Data supplied below:
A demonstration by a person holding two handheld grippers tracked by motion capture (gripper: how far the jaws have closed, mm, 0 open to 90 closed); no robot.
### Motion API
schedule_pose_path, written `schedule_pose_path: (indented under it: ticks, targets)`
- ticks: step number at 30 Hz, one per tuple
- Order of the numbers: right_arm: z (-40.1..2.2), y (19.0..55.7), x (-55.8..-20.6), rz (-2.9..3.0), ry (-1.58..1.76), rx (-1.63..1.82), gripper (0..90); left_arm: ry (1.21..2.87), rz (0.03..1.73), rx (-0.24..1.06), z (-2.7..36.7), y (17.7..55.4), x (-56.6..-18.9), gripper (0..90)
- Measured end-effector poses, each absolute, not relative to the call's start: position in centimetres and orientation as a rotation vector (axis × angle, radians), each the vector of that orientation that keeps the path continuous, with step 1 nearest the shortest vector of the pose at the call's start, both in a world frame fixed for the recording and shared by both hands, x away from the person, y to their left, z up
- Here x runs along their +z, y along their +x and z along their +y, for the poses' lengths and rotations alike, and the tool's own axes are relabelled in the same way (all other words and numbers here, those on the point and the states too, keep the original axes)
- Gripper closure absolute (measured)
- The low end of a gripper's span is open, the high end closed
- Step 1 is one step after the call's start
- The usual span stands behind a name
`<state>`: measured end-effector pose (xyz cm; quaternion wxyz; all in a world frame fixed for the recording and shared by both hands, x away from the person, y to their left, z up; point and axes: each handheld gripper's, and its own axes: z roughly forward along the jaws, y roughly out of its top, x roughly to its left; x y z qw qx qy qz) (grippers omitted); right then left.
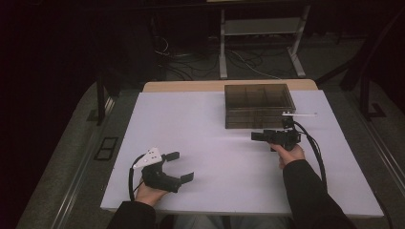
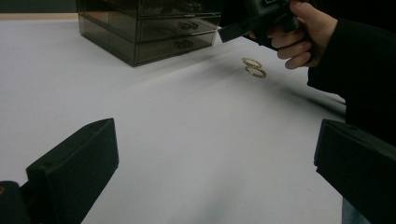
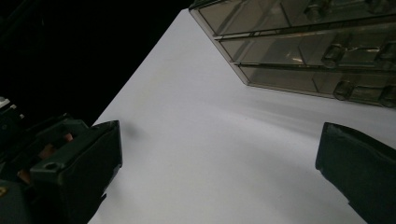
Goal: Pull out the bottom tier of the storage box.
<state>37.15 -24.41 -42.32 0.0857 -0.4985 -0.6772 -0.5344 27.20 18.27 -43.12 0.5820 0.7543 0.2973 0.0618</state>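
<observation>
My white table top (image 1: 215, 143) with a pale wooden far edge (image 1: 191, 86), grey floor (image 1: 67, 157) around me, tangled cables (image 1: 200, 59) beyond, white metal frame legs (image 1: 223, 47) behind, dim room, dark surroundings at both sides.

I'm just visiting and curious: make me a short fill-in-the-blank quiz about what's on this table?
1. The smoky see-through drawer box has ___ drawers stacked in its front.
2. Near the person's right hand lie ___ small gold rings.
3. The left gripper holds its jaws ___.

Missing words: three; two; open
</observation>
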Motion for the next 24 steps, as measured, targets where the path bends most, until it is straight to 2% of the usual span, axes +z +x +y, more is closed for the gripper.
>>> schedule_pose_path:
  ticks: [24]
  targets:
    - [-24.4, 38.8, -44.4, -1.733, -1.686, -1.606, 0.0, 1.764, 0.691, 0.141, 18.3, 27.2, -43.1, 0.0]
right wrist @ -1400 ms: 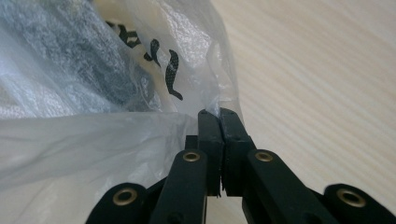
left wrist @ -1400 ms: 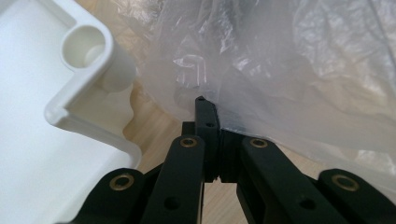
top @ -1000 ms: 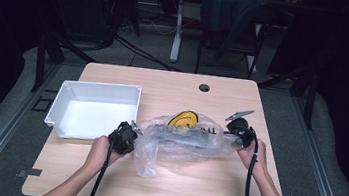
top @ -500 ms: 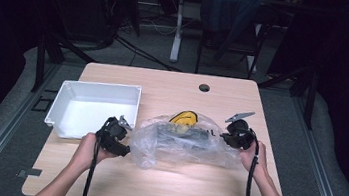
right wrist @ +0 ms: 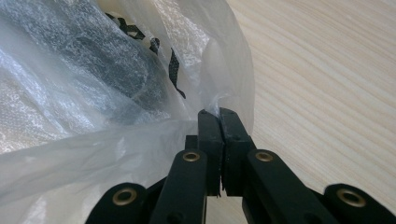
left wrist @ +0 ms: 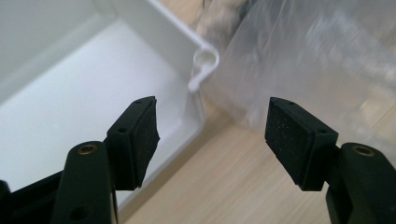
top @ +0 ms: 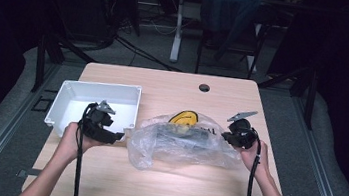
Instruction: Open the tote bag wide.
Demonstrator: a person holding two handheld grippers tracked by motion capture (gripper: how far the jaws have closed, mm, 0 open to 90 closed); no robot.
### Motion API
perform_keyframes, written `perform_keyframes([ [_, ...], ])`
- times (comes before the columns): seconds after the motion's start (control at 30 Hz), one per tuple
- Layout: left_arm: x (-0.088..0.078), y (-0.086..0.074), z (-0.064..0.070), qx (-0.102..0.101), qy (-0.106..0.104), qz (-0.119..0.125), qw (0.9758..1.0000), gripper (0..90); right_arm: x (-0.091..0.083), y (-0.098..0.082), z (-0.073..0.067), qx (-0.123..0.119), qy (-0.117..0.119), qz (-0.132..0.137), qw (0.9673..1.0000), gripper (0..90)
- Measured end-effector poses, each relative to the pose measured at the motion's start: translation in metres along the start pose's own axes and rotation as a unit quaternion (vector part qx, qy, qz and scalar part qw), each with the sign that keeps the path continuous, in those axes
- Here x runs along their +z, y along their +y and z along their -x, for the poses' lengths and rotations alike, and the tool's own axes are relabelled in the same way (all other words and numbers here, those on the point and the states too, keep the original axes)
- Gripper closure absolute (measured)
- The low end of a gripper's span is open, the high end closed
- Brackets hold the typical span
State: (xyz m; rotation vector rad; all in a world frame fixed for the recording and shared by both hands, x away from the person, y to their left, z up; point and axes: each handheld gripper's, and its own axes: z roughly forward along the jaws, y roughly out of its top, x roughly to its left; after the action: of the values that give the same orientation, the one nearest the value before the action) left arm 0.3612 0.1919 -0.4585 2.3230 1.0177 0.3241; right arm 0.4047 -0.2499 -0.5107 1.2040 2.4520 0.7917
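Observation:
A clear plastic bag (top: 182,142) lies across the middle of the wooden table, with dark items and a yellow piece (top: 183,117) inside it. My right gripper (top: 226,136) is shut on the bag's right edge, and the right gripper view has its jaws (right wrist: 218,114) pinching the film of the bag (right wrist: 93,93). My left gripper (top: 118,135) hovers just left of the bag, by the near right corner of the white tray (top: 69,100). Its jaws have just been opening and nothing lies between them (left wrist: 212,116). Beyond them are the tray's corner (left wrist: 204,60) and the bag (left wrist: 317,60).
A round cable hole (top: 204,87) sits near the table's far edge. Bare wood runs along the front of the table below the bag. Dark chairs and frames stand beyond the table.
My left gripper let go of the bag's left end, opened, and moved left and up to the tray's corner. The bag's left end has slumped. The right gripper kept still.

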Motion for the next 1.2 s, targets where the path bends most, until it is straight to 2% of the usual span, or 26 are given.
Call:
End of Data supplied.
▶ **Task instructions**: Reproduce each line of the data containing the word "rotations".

▶ **Exercise result**:
- Here x runs along their +z, y along their +x and z along their +y, for the poses' lengths and rotations alike, and the tool's own axes are relabelled in the same way (all other words and numbers here, those on the point and the states too, keep the original axes)
- Here x runs along their +z, y along their +y and z along their -x, for the poses' lengths and rotations alike, and the tool's own axes are relabelled in the same way (all other words and numbers here, those on the point and the states too, keep the original axes)

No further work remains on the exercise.